Hustle isn’t working hard
Now, don’t get me wrong, there is nothing wrong with working long hours, doing your best, or following a passion when you’re in full-time work. But please, have a good, well understood reason to do so. The word hustle is not enough. Being like someone else, someone who has a life you only see a snapshot of on social media, is not enough.
The cult of hustle, and it is a cult, is damaging to the economy, the sustainability, and the sanity of the world.
‘Pick-me’ entrepreneurship that covers social media like an infestation is aggressive, abusive and worst of all, not applicable to 99% of all business owners.

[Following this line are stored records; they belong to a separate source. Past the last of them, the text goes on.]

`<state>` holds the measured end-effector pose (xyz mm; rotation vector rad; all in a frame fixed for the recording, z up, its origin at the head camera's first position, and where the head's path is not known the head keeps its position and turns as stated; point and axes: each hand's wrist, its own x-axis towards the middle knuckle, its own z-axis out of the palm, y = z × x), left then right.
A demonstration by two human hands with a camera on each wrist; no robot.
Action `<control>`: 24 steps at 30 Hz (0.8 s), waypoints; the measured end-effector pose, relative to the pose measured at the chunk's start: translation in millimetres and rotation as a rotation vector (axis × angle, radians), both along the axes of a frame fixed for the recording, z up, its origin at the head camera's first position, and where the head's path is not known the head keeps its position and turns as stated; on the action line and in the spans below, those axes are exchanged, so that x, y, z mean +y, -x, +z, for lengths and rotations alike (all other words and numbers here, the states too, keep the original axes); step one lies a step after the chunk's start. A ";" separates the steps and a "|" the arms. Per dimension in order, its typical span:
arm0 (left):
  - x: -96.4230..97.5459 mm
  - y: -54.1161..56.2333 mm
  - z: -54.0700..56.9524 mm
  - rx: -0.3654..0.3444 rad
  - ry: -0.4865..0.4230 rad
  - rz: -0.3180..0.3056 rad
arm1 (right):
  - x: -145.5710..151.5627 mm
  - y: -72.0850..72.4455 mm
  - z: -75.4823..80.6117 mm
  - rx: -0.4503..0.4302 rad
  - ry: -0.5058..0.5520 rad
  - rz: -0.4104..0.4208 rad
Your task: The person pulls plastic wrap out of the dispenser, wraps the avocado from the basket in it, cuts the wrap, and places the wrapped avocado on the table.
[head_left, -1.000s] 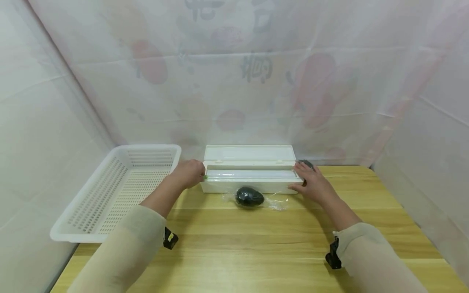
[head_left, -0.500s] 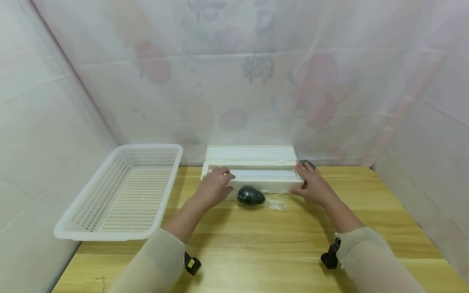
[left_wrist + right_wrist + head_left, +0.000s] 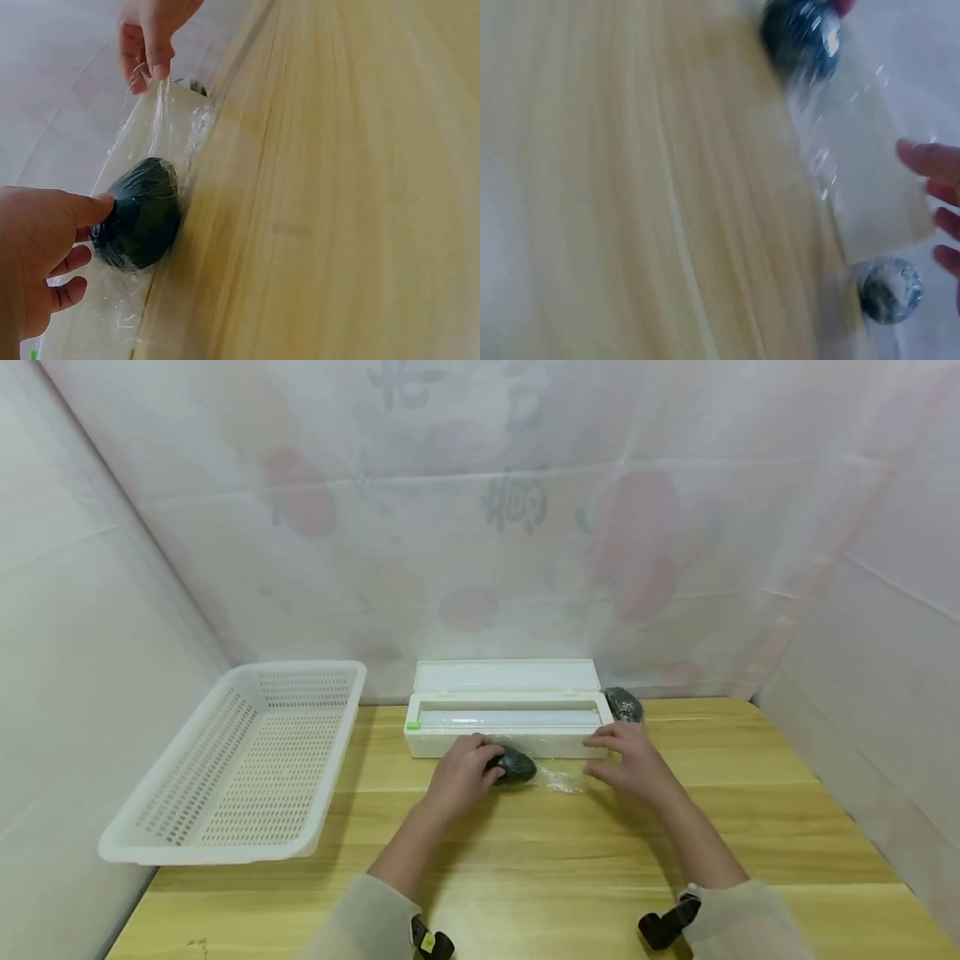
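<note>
A dark green, nearly black avocado (image 3: 517, 766) in clear cling film lies in front of a white cling film dispenser (image 3: 442, 745), whose lid (image 3: 506, 675) stands raised. My left hand (image 3: 462, 772) holds the avocado's left end, thumb on its near side in the left wrist view. A loose tail of film (image 3: 561, 781) trails from its right end. My right hand (image 3: 628, 762) is beside that tail, thumb and fingers spread apart in the head view. In the left wrist view, film strands rise toward its fingertips (image 3: 159, 69).
A second dark, film-wrapped avocado (image 3: 624, 704) sits at the dispenser's right end. A white perforated plastic basket (image 3: 330, 777) stands on the left of the wooden table (image 3: 570, 877). A pale printed curtain (image 3: 465, 543) hangs close behind the dispenser.
My left hand has moved from the dispenser's left end, across its front, down to the avocado. My right hand has come off the dispenser's right end toward the film tail.
</note>
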<state>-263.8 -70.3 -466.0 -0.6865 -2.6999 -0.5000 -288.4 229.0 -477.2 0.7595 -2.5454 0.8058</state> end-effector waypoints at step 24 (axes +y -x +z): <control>2.7 -18.6 -1.0 -0.073 -0.069 0.028 | 9.8 -36.2 8.5 -0.675 0.225 -0.006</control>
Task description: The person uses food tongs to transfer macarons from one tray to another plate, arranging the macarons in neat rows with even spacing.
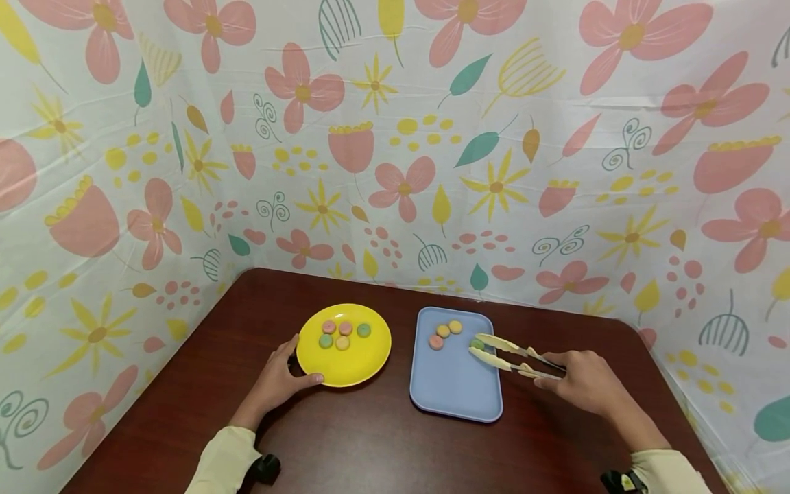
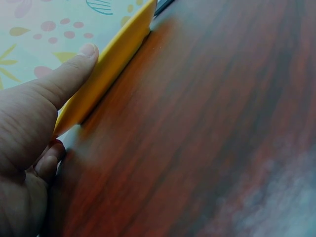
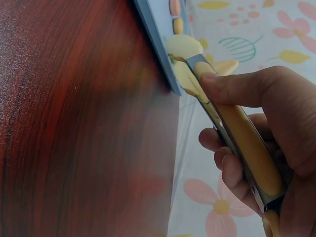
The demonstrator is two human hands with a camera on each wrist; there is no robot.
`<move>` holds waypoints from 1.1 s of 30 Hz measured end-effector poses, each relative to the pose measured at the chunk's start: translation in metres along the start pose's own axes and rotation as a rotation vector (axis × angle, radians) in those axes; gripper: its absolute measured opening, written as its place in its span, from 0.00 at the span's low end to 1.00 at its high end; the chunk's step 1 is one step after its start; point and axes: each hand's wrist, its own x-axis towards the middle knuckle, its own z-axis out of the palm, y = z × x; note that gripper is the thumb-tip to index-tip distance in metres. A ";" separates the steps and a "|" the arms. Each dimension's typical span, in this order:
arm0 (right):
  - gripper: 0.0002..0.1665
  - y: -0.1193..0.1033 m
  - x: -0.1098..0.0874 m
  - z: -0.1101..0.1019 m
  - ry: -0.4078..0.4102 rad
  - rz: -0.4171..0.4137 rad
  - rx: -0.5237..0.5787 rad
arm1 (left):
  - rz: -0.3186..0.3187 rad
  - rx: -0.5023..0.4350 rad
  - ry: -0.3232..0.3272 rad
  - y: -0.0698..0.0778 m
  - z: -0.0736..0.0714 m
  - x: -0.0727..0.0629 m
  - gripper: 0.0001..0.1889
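Note:
My left hand [image 1: 279, 379] holds the round yellow plate [image 1: 364, 367] by its left edge. In the left wrist view the thumb lies along the plate's side [image 2: 106, 66], with the other fingers curled lower down. Several small pink, green and yellow macarons [image 1: 342, 342] lie on that plate. My right hand [image 1: 589, 384] grips a pair of tongs [image 1: 494, 360] with cream-coloured tips and metal arms. Between those tips, over the right edge of the blue tray [image 1: 453, 391], sits a green macaron [image 1: 477, 344]. One pink macaron [image 1: 436, 342] and two yellow macarons [image 1: 448, 329] lie towards the tray's far left.
Plate and tray stand side by side on a dark brown wooden table [image 1: 370, 446], with a gap between them. A white cloth printed with flowers and leaves [image 1: 401, 226] hangs behind the table and along both sides.

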 end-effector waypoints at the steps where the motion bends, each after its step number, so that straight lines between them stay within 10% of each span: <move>1: 0.30 0.000 0.000 0.000 0.004 -0.003 -0.003 | 0.001 0.002 0.001 0.000 0.000 0.000 0.63; 33: 0.33 -0.051 0.024 -0.024 0.152 -0.137 0.083 | -0.010 0.016 0.004 0.004 -0.001 -0.002 0.64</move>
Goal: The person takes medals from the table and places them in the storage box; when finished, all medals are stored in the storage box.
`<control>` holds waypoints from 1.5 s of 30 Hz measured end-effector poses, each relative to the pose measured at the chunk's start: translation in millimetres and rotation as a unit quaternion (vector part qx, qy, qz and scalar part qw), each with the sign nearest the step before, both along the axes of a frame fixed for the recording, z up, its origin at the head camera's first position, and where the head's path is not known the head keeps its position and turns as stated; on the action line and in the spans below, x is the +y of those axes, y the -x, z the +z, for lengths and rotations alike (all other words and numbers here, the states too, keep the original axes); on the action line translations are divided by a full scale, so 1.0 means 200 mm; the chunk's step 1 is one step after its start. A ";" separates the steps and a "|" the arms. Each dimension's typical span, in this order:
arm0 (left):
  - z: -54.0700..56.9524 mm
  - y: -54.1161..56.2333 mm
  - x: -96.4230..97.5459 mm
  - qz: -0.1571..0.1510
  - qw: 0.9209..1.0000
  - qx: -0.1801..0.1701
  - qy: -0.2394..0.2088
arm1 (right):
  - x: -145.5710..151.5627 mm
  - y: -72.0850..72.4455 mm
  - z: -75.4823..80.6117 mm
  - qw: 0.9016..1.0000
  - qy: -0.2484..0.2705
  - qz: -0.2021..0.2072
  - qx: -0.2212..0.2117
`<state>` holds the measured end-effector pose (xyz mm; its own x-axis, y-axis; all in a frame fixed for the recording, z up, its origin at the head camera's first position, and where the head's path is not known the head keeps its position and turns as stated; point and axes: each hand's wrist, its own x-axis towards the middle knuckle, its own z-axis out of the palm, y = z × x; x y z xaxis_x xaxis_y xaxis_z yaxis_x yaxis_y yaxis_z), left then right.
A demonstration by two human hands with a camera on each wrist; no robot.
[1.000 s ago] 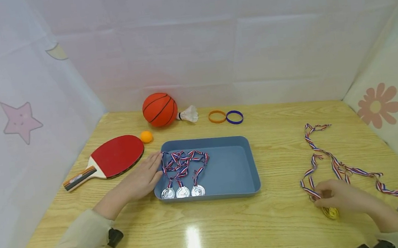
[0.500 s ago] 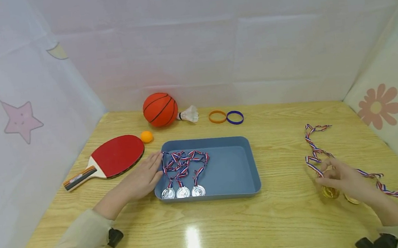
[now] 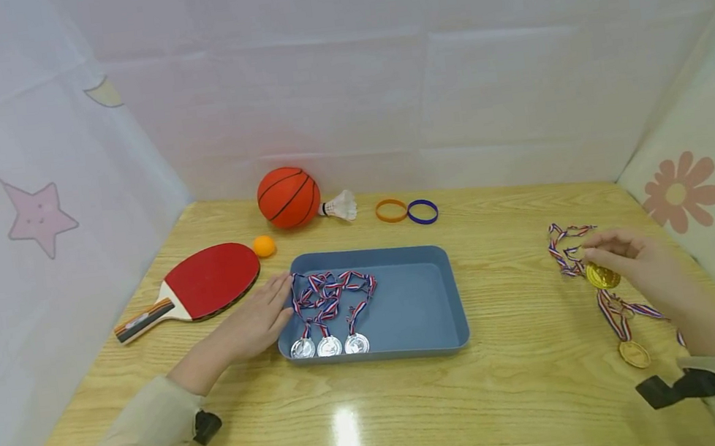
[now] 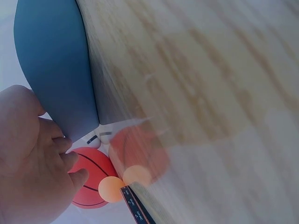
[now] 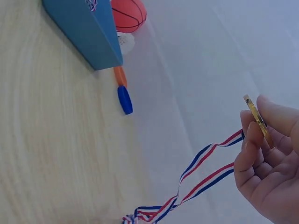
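My right hand (image 3: 651, 270) pinches a gold medal (image 3: 603, 276) above the right side of the table. In the right wrist view the medal (image 5: 257, 119) is edge-on between thumb and fingers, and its striped ribbon (image 5: 203, 170) trails down. Below that hand another gold medal (image 3: 634, 354) lies on the wood, its ribbon partly behind my forearm. With straight fingers my left hand (image 3: 259, 319) touches the left wall of a blue-grey tray (image 3: 413, 301). Three silver medals (image 3: 328, 346) lie along the tray's near side, their ribbons (image 3: 326, 296) heaped behind them.
Left of the tray lie a red table tennis paddle (image 3: 212, 280) and an orange ball (image 3: 264, 246). Behind it are a small basketball (image 3: 289, 197), a shuttlecock (image 3: 340, 206), an orange wristband (image 3: 392, 219) and a blue wristband (image 3: 423, 221). Cloth hangs around the table.
My right hand has lifted the gold medal and moved it away from me, its ribbon partly raised. The other gold medal has come into view; the silver one at right is now hidden. My left hand stays put.
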<state>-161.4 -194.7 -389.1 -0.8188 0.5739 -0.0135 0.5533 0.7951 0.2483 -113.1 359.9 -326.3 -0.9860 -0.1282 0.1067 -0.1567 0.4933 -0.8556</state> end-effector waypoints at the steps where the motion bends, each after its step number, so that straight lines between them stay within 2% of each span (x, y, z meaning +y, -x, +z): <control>1: 0.00 0.00 0.00 0.000 1.000 0.000 0.000 | -0.01 0.02 0.02 1.000 -0.001 0.002 0.006; 3: 0.00 0.00 0.00 0.001 1.000 -0.001 0.000 | -0.04 0.04 0.08 1.000 -0.012 -0.009 0.011; 7: 0.00 -0.01 0.00 0.003 1.000 -0.004 0.000 | -0.12 0.10 0.19 0.998 0.059 0.008 0.019; 10: 0.00 -0.01 0.00 0.003 1.000 -0.004 0.001 | -0.20 0.13 0.27 0.997 0.077 0.016 0.013; 13: 0.00 -0.01 0.00 0.004 1.000 -0.003 0.001 | -0.28 0.16 0.34 1.000 0.018 0.009 0.006; 15: 0.00 0.00 0.00 0.004 1.000 -0.003 0.001 | -0.33 0.18 0.38 1.000 0.003 0.016 0.014; 19: 0.00 0.00 0.00 0.005 1.000 -0.004 0.003 | -0.45 0.21 0.44 0.997 0.040 0.057 0.039; 24: 0.00 0.00 0.00 0.003 1.000 -0.004 0.003 | -0.60 0.26 0.47 0.980 0.126 0.141 0.052; 28: 0.00 0.01 0.00 0.001 1.000 -0.001 0.005 | -0.72 0.28 0.47 0.977 0.114 0.177 0.045; 34: -0.01 0.01 0.00 0.000 1.000 0.004 0.008 | -0.89 0.30 0.42 0.974 0.100 0.205 0.005; 39: -0.01 0.01 0.00 -0.002 1.000 0.007 0.008 | -1.00 0.32 0.32 0.971 0.086 0.223 -0.023; 45: -0.01 0.01 0.00 -0.003 1.000 0.012 0.006 | -1.09 0.35 0.16 0.969 0.067 0.232 -0.046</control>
<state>-162.8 -195.1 -390.8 -0.8155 0.5787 -0.0006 0.5639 0.7948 0.2246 -182.6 141.6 -293.9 -0.8320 -0.5505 0.0680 -0.2557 0.2720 -0.9277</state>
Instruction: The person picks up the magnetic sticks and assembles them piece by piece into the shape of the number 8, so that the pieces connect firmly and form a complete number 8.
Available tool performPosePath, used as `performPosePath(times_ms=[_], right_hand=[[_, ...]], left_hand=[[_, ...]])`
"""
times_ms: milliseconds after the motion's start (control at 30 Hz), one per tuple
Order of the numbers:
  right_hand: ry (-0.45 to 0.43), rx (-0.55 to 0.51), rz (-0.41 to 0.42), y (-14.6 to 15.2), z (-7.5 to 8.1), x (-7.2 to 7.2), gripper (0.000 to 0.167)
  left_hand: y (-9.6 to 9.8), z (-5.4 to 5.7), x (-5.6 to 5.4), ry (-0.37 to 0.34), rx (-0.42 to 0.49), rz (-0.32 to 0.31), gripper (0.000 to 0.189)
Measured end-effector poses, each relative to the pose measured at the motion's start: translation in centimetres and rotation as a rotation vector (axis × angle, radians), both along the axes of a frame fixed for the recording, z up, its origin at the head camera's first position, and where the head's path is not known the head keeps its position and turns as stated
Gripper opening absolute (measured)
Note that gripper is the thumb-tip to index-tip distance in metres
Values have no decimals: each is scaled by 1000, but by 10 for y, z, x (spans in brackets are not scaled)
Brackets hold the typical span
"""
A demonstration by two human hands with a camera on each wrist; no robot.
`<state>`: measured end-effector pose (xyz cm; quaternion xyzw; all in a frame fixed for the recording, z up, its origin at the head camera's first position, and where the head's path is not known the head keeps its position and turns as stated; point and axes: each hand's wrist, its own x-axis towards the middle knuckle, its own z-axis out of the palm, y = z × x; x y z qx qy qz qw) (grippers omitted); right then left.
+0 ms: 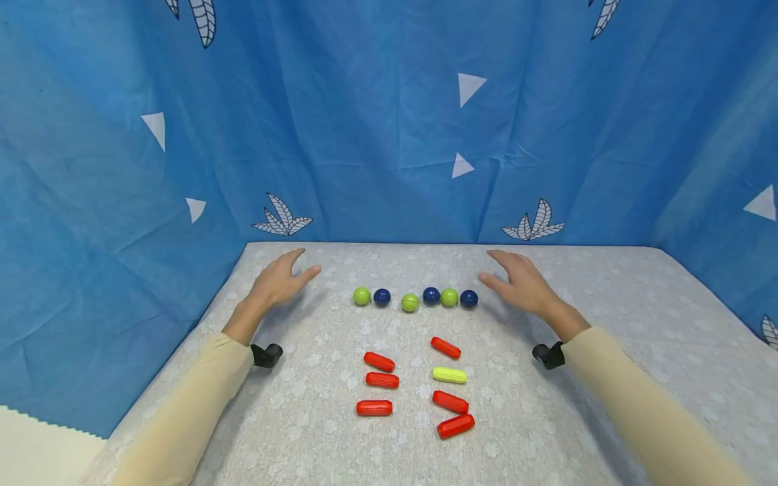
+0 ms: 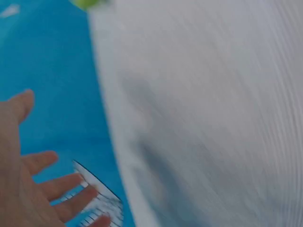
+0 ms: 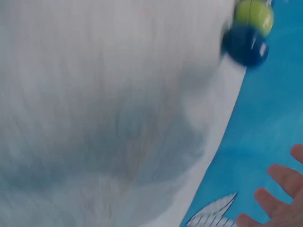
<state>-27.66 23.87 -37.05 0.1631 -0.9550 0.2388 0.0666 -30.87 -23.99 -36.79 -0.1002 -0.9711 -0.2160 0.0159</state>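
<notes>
My left hand (image 1: 281, 279) hovers over the table's far left part, fingers spread and nothing held. The nearest thing to it is a green ball (image 1: 361, 296), with a dark blue ball (image 1: 381, 298) beside that one. On the other side my right hand (image 1: 516, 282), fingers apart, holds nothing and lies just right of a dark blue ball (image 1: 469, 299). Between the hands the row goes on with a green ball (image 1: 410, 302), a blue ball (image 1: 431, 295) and another green ball (image 1: 449, 298). In the left wrist view the fingers (image 2: 71, 187) are extended.
Nearer the front lie red ribbed cylinders in two columns, such as one at left (image 1: 375, 408) and one at right (image 1: 456, 426). A yellow cylinder (image 1: 450, 375) lies in the right column. A patterned cloth covers the table (image 1: 304, 418); a blue curtain (image 1: 389, 135) hangs behind.
</notes>
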Motion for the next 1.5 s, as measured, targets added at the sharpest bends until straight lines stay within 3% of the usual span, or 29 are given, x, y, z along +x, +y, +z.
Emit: performPosePath(times_ms=[100,267,433,600,800,1000,1233,1500], right_hand=[[-15,-89,55,-10,-1,9,61],[-99,-178,73,-21,-6,20,54],[-127,-193,42,-23,-13,23,50],[-126,-175,27,-22,-17,23,48],[-123,-155,36,-24,-20,23,46],[-130,-142,53,-25,-20,22,44],[-143,-111,54,-28,-20,21,40],[-130,-103,57,-31,-22,20,32]], left_hand=[[13,9,15,-23,196,-39,76],[37,15,45,-172,490,-215,54],[58,5,69,-359,620,-344,48],[72,-10,84,-473,629,-405,47],[79,-22,91,-517,606,-411,41],[81,-31,90,-498,578,-462,36],[84,-31,92,-454,500,-508,35],[85,-34,94,-409,450,-518,26]])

What modern entrepreneurship and hustle do is take the wrong lessons from working hard and working smart. If I work eighteen hours a day, which is hard, I will be a success. But also, I should be smart, constantly looking for a hack, a loophole, or a way to just ‘follow these simple steps’. If only I can both work hard, and bypass all that hard work, I can find the miracle. And all of this is built on the idea that wealth, power and success are the same things. And worse, they are what everyone wants and what everyone values.
But is that true? Does everyone value hard work? And even if they do, why does it matter if working hard doesn’t get you what you want? The question should be: what do you want? And will it make you happy if you get it?
Comparison is a hall of mirrors
Humans are a comparing species. We compare everything to everyone. Strong as an ox, richer than God, bigger than Jesus. Our modern world has taken this concept and put it on steroids.
Social media allows us to compare ourselves to anyone with no context. Want to feel less attractive than the world’s most attractive person: one click. Want to feel bad for only working 9 to 5: we have that. The comedian Bo Burnham described the internet best – “anything and everything, all the time.” It’s no way to run a business, and it’s no way to live a life.
This article, and the work I do as a Change and Growth Consultant, tries to adjust the mentality away from the idea of comparing yourself to others. Instead, it’s designed to look at what you really want from your business, hell, your life – and what you genuinely need to do to get it.
Then, and only then, you look towards your customers. What do they want? Sure, look at your competitors, study them, research them, but don’t judge yourself against them. Instead, understand what you want, research whether your customers want it, plan properly, and then execute a strategy that you have designed with a good mentality and expert knowledge. It’s difficult, but it is healthy.
To pull back the curtain on my business; I co-parent. This means I look after my son for half the week. I need flexibility – so I have built my business to accommodate that. Does that mean I am leaving money on the table? Sure. But I put together a plan that defined success as willingly leaving that money on the table for something I care about more.
Rather than being someone I am not, I aim to do what I’m good at, when I am good at it. As a morning person who hates admin, I end up being creatively spent by about 3pm. This doesn’t make me a bad person, or a person who is better or worse than you. It just means I need a particular type of business to make the most of my abilities.
So, using the exact techniques I tell other people to, I have built my business to accommodate that.
I tried to change who I was, to be more this, or that, but it was exhausting, and mentally cruel.
It’s better to build a business that fits me than to build a ‘me’ that fits a business I hate. And it’s better for your customers too.
So don’t change yourself, or be someone else. Be yourself and build a business around you that’s as unique as you are.